Wednesday, August 26, 2009

Creating the Corpus 1 -- Pulling Texts

Overview

A lot of my recent work has focused on creating a corpus. The first couple of places I looked were at the Monk Project and Google Books. The Monk database is great because it's now online, and it comes with interfaces for several different analytical tools. Plus, you can download the source code for various analytic java applets and install them on your own computer. The problem, from my perspective, is that the Monk collection is focused upon fiction. And the fiction collection that is accessible for me is limited to American and Shakespeare. If I can get access to the nineteenth-century fiction collection (I'm going to have to consult with my library's subscriptions), what I'll have access to is around 230 British novels. What I really would like is a range of nineteenth-century British works, including periodicals and scientific works.

Google Books gets me closer to that goal. Because Google is basically scanning whole shelves of materials, they've got a huge collection of non-fiction as well as fictional works.

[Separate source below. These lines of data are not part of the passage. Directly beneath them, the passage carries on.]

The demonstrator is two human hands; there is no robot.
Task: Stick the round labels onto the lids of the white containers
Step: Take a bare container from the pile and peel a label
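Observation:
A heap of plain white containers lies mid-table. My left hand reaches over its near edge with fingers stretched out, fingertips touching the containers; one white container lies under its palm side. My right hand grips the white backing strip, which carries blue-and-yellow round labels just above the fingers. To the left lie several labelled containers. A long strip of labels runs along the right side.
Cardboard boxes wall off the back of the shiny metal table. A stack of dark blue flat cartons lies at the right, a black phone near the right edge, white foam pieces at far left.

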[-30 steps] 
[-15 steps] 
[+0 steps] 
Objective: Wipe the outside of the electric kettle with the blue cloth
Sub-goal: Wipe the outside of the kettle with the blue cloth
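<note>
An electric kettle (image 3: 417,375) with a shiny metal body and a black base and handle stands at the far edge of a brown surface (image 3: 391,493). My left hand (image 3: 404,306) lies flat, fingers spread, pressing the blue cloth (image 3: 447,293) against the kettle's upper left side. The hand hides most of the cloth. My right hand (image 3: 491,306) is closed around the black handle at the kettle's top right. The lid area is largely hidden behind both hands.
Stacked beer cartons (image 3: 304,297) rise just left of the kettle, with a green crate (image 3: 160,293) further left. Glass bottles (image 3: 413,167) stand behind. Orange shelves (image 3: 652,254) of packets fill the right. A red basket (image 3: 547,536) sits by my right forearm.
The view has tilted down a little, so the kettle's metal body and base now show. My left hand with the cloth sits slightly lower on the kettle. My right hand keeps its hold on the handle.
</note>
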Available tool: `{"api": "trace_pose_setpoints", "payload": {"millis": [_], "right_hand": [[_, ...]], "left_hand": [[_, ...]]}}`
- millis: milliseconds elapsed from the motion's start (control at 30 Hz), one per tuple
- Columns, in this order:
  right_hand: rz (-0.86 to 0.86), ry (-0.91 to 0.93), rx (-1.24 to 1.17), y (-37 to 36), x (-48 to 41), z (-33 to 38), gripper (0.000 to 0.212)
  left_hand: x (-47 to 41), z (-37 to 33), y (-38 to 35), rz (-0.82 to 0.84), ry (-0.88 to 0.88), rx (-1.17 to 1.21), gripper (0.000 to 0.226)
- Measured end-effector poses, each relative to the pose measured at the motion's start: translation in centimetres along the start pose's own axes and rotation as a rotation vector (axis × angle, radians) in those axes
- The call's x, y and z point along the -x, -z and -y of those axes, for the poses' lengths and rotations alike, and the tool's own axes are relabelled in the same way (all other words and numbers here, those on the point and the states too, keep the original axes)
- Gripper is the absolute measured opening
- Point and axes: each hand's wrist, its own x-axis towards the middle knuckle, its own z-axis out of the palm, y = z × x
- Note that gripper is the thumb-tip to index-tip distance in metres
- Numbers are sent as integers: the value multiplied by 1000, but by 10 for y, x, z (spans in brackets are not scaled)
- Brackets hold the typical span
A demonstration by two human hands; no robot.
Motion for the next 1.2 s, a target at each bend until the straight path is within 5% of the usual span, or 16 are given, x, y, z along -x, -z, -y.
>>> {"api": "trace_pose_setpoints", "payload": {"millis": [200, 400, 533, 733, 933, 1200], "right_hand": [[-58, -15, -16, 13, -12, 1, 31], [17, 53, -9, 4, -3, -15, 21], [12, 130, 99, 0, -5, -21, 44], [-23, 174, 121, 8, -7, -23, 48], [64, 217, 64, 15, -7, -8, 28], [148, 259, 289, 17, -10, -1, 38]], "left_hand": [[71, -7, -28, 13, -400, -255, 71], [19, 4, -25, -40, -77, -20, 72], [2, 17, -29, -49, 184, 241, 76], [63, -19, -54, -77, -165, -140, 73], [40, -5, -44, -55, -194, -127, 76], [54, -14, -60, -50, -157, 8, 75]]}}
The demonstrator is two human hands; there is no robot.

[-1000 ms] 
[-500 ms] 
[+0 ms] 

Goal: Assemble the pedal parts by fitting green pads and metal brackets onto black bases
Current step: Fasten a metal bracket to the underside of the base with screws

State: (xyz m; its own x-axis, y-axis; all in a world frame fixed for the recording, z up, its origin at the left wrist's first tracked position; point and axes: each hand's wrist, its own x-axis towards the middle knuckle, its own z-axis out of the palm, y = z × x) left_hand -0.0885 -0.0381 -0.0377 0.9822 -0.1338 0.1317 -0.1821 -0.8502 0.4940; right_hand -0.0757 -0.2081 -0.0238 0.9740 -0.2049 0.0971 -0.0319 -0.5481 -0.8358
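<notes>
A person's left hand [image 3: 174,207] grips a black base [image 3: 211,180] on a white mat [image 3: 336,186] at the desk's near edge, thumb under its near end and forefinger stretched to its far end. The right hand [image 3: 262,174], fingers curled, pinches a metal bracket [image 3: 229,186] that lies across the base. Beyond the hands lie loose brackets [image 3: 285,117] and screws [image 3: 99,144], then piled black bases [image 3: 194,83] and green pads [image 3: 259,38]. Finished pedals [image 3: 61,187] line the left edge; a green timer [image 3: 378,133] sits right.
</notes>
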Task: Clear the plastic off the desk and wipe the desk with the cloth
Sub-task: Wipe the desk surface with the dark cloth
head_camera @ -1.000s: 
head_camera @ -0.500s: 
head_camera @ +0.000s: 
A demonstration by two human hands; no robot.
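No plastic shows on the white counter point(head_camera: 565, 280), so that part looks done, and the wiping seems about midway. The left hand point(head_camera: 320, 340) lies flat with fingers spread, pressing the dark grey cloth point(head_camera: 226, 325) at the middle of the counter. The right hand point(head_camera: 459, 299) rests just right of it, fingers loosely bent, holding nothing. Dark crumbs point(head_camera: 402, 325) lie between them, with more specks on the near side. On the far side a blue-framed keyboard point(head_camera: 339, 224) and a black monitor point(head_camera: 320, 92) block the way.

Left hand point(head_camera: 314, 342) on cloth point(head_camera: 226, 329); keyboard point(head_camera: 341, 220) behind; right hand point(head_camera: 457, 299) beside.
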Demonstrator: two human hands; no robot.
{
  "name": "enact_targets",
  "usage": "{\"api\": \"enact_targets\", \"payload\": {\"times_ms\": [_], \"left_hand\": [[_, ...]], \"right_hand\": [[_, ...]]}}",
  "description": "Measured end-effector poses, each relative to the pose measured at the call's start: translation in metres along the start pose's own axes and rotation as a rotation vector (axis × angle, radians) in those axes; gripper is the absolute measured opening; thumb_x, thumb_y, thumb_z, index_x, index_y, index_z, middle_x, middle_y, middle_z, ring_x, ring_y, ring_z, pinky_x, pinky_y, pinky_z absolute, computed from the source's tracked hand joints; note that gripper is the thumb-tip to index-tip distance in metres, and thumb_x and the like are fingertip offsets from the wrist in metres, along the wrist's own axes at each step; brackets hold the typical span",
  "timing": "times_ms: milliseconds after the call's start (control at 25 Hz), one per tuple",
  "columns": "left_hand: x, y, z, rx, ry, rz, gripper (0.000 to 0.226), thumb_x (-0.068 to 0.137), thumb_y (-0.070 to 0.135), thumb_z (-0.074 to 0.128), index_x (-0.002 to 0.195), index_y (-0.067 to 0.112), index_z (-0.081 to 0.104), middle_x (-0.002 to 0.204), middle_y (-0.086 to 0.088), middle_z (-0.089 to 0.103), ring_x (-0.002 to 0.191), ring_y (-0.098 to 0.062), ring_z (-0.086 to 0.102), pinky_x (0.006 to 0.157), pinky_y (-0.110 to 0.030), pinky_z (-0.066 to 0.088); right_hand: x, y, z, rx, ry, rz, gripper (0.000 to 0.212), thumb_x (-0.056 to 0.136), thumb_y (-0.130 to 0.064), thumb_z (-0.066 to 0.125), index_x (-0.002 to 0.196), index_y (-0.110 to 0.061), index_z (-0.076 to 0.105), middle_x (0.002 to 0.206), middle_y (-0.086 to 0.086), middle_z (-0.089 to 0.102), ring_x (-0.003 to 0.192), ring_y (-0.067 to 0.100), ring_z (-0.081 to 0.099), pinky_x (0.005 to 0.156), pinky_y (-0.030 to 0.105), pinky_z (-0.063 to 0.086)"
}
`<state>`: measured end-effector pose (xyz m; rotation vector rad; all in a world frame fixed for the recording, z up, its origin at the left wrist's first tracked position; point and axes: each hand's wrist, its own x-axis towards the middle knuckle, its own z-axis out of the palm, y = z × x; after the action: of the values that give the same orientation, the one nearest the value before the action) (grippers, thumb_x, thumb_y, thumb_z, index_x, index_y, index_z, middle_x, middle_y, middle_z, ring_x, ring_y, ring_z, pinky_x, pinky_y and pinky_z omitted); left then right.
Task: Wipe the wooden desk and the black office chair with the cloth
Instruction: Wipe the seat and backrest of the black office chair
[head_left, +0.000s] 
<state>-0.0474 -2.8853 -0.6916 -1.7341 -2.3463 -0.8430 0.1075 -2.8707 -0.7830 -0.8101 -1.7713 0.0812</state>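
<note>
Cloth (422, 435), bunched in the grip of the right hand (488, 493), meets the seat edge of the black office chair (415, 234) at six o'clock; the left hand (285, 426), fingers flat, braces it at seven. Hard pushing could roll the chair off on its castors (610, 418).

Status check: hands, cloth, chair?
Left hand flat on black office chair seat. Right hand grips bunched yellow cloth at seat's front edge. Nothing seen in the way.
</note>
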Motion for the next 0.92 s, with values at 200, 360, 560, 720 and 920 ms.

Searching for works published between 1800-1900 and keywords including major publication centers London and Edinburgh, Google suggests above 300K hits. Of course, you can't really search for the site of publication, nor will Google return more than 1000 results for a single query. To get more, you have to add more restrictive searches and collate them -- and if the searches are too similar, Google will suspect a bot and those searches out. Finally, (and most crucially), as far as I know, there's no easy way to get the OCRed texts from Google. I've been in contact with Google Books in order to find out whether I can request those out-of-copyright OCRed files (or just raw text files), but the months of lag time between query and response have been discouraging.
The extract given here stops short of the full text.